Content starts

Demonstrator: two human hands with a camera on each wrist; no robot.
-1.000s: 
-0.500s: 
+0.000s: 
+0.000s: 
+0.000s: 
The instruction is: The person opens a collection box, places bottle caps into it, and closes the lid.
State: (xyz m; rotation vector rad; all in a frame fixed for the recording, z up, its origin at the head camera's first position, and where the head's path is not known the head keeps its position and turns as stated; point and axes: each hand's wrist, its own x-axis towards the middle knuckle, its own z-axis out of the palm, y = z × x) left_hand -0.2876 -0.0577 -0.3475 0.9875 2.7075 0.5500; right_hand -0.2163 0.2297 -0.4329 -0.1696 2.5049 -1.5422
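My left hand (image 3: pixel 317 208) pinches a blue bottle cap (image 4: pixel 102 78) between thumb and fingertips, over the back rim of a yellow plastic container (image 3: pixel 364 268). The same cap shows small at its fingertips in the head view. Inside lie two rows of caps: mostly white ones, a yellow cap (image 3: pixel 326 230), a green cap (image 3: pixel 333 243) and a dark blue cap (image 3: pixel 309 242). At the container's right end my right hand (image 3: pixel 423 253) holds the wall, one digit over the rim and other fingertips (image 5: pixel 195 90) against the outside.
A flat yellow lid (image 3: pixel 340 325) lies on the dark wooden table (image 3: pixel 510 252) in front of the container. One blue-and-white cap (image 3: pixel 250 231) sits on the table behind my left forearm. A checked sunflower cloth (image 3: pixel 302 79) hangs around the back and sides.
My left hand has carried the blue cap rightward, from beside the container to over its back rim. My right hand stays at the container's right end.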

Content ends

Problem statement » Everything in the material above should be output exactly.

Your solution »
Demonstrator: two human hands with a camera on each wrist; no robot.
-1.000s: 
-0.500s: 
+0.000s: 
+0.000s: 
+0.000s: 
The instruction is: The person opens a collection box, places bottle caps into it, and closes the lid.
State: (xyz m; rotation vector rad; all in a frame fixed for the recording, z up, its origin at the head camera's first position, and where the head's path is not known the head keeps its position and turns as stated; point and axes: each hand's wrist, its own x-axis towards the middle knuckle, its own z-axis out of the palm, y = z × x) left_hand -0.2876 -0.0577 -0.3475 0.9875 2.7075 0.5500; right_hand -0.2163 0.2297 -0.4329 -0.1696 2.5049 -1.5422
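My left hand (image 3: pixel 317 208) pinches a blue bottle cap (image 4: pixel 102 78) between thumb and fingertips, over the back rim of a yellow plastic container (image 3: pixel 364 268). The same cap shows small at its fingertips in the head view. Inside lie two rows of caps: mostly white ones, a yellow cap (image 3: pixel 326 230), a green cap (image 3: pixel 333 243) and a dark blue cap (image 3: pixel 309 242). At the container's right end my right hand (image 3: pixel 423 253) holds the wall, one digit over the rim and other fingertips (image 5: pixel 195 90) against the outside.
A flat yellow lid (image 3: pixel 340 325) lies on the dark wooden table (image 3: pixel 510 252) in front of the container. One blue-and-white cap (image 3: pixel 250 231) sits on the table behind my left forearm. A checked sunflower cloth (image 3: pixel 302 79) hangs around the back and sides.
My left hand has carried the blue cap rightward, from beside the container to over its back rim. My right hand stays at the container's right end.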

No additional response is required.